More than 400 members of the Citizens Commission on Human Rights marched from Times Square to the Jacob K. Javits Convention Center in New York City to oppose what they say is overmedication of military personnel with potentially harmful prescriptions.
Citing cases of accidental overdoses and sudden unexplained deaths, organizers said APA members have “failed to warn military psychiatrists against the mass drugging of the armed forces and veterans.”
“The drugging of the military has become so egregious ... these drugs are associated with mania, homicide, suicide, psychosis,” CCHR President Bruce Wiseman said.
The crowd chanted “APA, APA, drugging troops is not okay,” at the physicians, pharmaceutical representatives and others entering the convention. Many protestors carried placards with the faces of service members who have died, including Senior Airman Anthony Mena, 23 who stopped breathing in 2009 from accidental drug toxicity, and Marine Gunnery Sgt. Christopher Bachus, prescribed opiate painkillers and psychiatric drugs, who died in 2008.
CCHR is a non-profit established by the Church of Scientology and Dr. Thomas Szasz, a professor of psychiatry at State University of New York Health Science Center in Syracuse.
Their mission, Wiseman said, is to promote alternatives to treating mental illnesses with medication. He declined to discuss the group’s relationship to Scientology, which has denounced psychiatry and medical treatment of mental health issues, only saying that CCHR is an independent organization.
In the past several years, the Pentagon has moved to limit the use of powerful anti-psychotic drugs for post-traumatic stress disorder — an off-label practice that many believe has contributed to accidental deaths of service members.
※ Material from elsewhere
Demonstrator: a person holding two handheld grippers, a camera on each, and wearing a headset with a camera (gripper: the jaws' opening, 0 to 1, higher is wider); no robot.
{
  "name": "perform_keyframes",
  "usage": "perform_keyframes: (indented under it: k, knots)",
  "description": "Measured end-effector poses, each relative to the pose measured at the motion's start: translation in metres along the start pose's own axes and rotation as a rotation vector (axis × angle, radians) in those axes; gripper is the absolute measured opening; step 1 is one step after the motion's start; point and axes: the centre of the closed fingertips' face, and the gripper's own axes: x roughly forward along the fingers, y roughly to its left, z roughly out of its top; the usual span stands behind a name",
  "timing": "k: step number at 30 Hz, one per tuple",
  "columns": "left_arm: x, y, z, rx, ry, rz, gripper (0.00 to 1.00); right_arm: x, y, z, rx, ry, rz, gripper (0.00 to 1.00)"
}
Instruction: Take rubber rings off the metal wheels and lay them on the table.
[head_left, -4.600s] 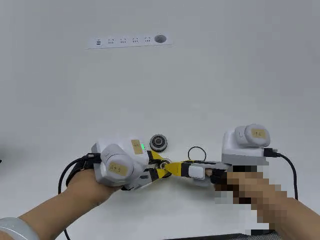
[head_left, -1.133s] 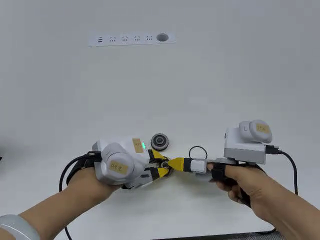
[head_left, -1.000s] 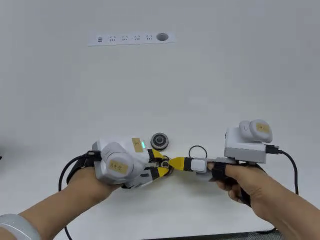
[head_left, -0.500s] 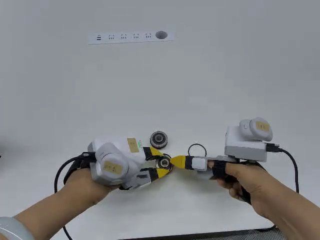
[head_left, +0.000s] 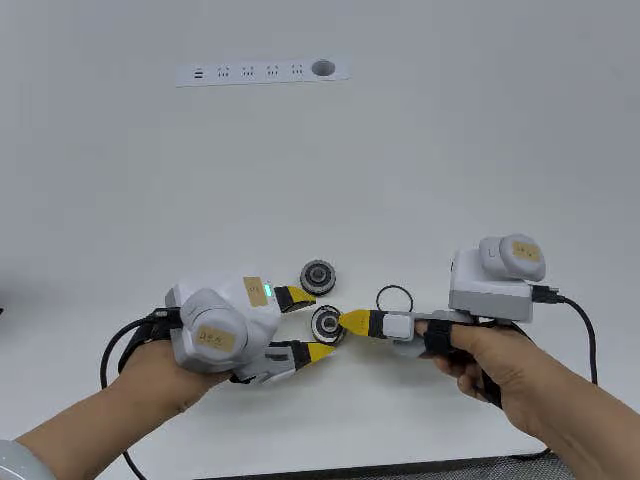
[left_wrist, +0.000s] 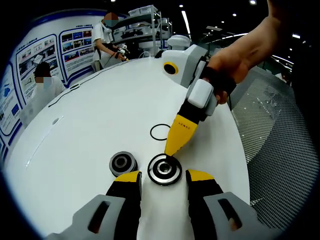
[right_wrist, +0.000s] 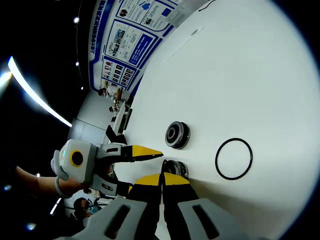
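Okay, head view first: left gripper (head_left: 308, 323) released, yellow jaws spread wide either side of the nearer metal wheel (head_left: 326, 324), not touching it. Right gripper (head_left: 347, 321) clenched to a single point, tip pressed against that wheel's rim. One rubber ring (head_left: 394, 298) lying flat on the white table (head_left: 450, 150), just beyond the right gripper. Second wheel (head_left: 317, 276) close by, apart from both claws.

Over to the left gripper view: same wheel (left_wrist: 164, 170) sitting just ahead of the open jaw tips, right claw's yellow tip at its far edge, free ring (left_wrist: 160, 132) beyond.

Right gripper view now: jaws shut together at the wheel's edge, impossible to tell whether any rubber caught between them.

Progress, judged from this: one ring off and laid down, probably at least one more to peel.
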Motion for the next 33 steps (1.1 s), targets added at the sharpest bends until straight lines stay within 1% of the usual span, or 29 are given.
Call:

Military death records obtained by Military Times in 2011 showed there were at least 68 accidental drug deaths among troops in 2009, up from 24 in 2001.
At least 430 troops have died from drug or alcohol use in the past decade.
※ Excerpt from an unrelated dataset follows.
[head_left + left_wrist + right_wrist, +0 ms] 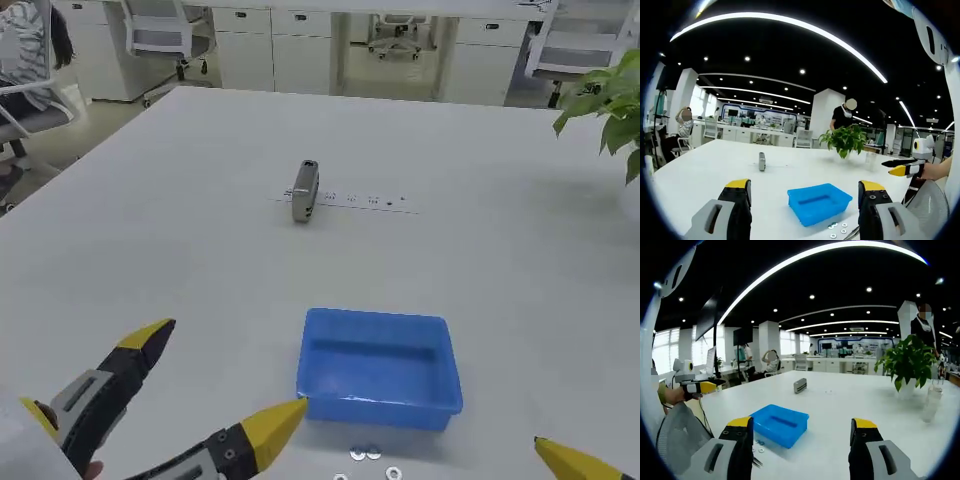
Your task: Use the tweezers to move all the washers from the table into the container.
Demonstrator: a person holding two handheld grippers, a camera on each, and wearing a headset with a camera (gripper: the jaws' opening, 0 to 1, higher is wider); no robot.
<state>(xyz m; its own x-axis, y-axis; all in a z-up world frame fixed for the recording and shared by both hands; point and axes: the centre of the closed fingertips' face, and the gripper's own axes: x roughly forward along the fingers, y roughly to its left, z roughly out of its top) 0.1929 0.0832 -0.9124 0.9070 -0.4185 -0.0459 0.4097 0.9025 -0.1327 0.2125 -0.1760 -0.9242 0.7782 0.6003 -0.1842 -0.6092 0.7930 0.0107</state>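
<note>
Washers point(366, 455) beside container point(375, 318), left tongs point(225, 372) wide (yellow-tipped)

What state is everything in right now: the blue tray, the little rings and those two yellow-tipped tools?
left tool: open, holding nothing, held over the table.
right tool: open, holding nothing.
blue container: upright on the table, empty.
washers: lying loose on the table just outside the container's near wall, none inside.
</note>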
For the fourth straight year, the APA conference is featuring a military track with more than 65 workshops and poster sessions focusing on understanding, diagnosing and treating service members, veterans and family members with behavioral health conditions.
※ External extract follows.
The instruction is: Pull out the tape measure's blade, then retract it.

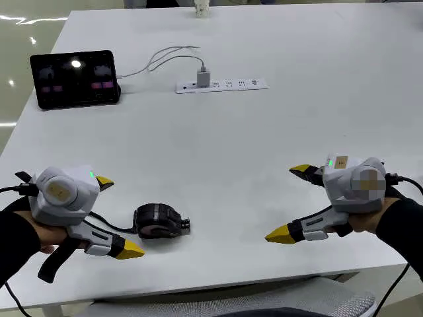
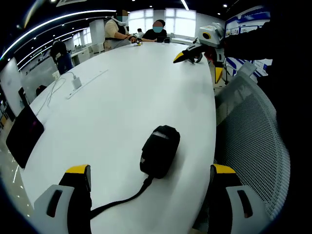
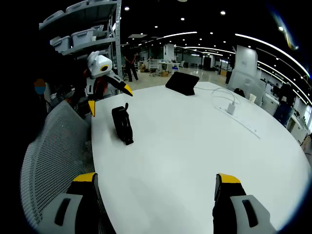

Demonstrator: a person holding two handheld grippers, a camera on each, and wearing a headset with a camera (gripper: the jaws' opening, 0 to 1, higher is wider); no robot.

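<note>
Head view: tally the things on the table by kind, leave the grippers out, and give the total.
Tape measure: 1
Tablet: 1
Power strip: 1
Charger with cable: 1
Small white container at the far edge: 1
Total: 5

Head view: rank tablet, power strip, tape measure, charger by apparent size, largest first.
1. tablet
2. power strip and tape measure: the first is longer. The second is bulkier but nearer the camera, so there is no firm order.
3. charger
</note>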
Norman Berry, a former Army private first class, was one of the few veterans participating in the protest. The former radio operator said he believes the U.S. should not be involved in conflicts that may be the root cause for troop issues.
“These drugs kill people ... the best thing we could do is end these wars,” Berry said.
Military psychiatrists speaking at the meeting said they are committed to helping troops and veterans deal with any mental health conditions related to military service and say the APA meeting is an opportunity to educate civilian psychiatrists — many of whom are now treating combat veterans — on the nuances of reaching a military population.
“The lessons learned are going to be important sessions. We’ve been at war 12, 13 years and there’s a lot that folks want to share about treating those with physical injuries, a head trauma and a psychological component,” Ritchie said.